--- Your assignment ---
Your answer must be the lines of the material below, exactly as written, from its first line through the line with "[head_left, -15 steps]", and no pictures.

--- Dataset excerpt ---
Start of Block
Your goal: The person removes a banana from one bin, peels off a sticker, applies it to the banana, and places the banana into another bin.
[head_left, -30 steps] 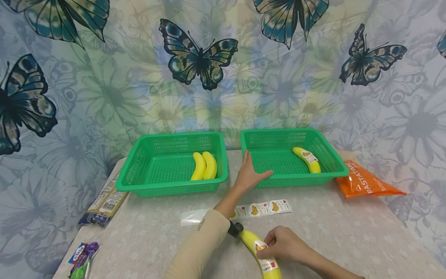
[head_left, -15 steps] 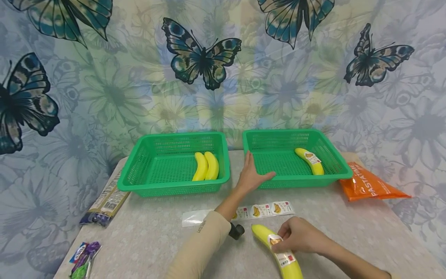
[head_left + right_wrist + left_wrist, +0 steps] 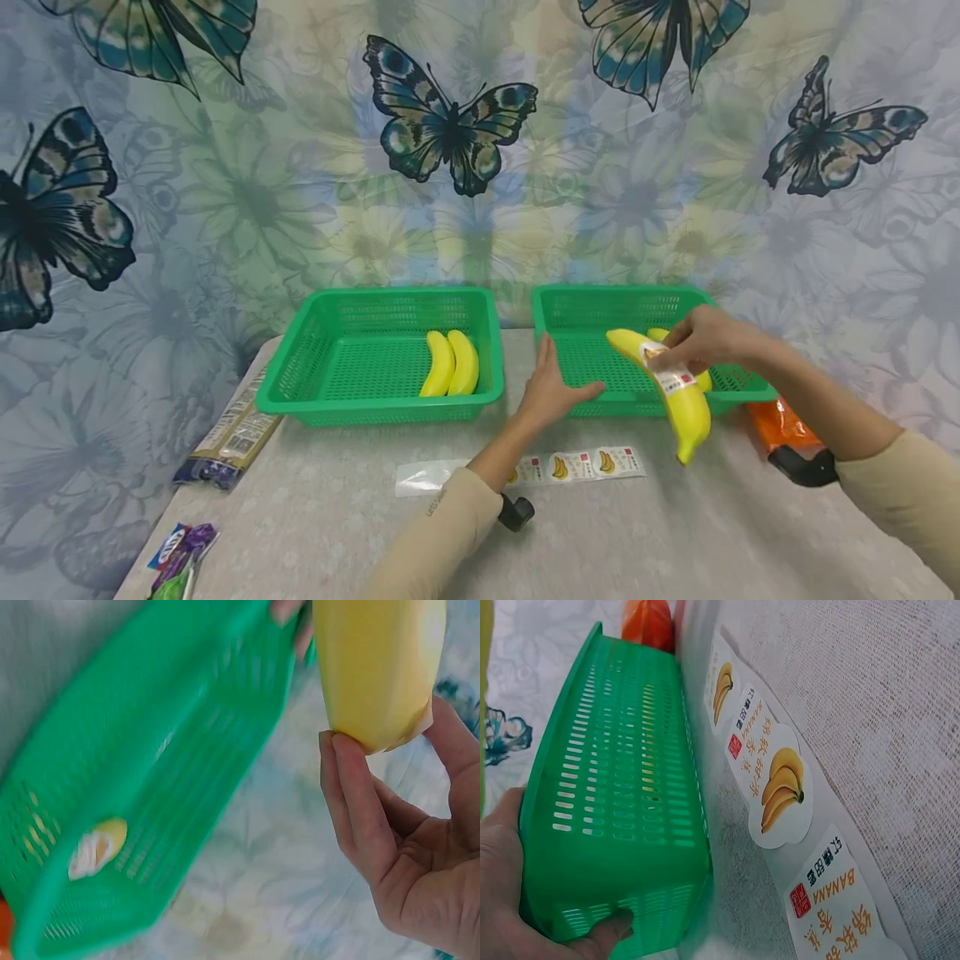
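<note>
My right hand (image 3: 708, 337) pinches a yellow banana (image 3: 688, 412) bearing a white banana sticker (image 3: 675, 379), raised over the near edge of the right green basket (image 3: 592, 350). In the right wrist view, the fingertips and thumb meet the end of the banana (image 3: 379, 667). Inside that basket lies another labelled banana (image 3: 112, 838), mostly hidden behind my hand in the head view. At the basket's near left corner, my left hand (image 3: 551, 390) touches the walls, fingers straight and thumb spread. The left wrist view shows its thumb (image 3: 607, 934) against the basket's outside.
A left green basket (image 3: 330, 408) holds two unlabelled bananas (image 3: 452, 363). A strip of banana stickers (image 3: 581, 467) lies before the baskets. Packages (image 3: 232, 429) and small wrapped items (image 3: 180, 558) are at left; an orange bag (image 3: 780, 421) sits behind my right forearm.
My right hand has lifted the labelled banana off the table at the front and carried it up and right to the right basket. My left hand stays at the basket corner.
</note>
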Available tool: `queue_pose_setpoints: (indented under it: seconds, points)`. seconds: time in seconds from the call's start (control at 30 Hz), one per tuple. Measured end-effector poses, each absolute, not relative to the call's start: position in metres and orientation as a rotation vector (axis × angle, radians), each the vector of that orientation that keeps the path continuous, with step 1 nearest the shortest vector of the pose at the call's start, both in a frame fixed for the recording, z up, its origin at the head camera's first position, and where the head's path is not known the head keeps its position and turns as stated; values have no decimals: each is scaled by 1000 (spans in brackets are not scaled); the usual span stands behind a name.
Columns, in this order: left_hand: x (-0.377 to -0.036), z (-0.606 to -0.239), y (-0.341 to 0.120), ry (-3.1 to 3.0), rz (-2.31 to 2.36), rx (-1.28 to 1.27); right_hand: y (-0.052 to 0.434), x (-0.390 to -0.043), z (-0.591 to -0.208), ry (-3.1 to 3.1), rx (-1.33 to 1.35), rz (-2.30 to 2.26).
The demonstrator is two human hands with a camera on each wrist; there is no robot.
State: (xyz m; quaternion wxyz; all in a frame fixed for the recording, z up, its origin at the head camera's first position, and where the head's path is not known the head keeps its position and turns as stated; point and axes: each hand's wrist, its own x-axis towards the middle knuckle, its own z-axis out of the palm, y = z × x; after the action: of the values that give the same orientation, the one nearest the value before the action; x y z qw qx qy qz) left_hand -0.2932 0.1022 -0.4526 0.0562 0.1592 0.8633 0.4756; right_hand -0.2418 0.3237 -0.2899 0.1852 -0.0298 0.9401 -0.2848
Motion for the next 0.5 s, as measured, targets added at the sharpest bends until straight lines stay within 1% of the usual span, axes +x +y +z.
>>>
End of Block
--- Finished task ---
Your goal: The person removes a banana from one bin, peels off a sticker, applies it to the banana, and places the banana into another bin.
[head_left, -30 steps] 
[head_left, -15 steps] 

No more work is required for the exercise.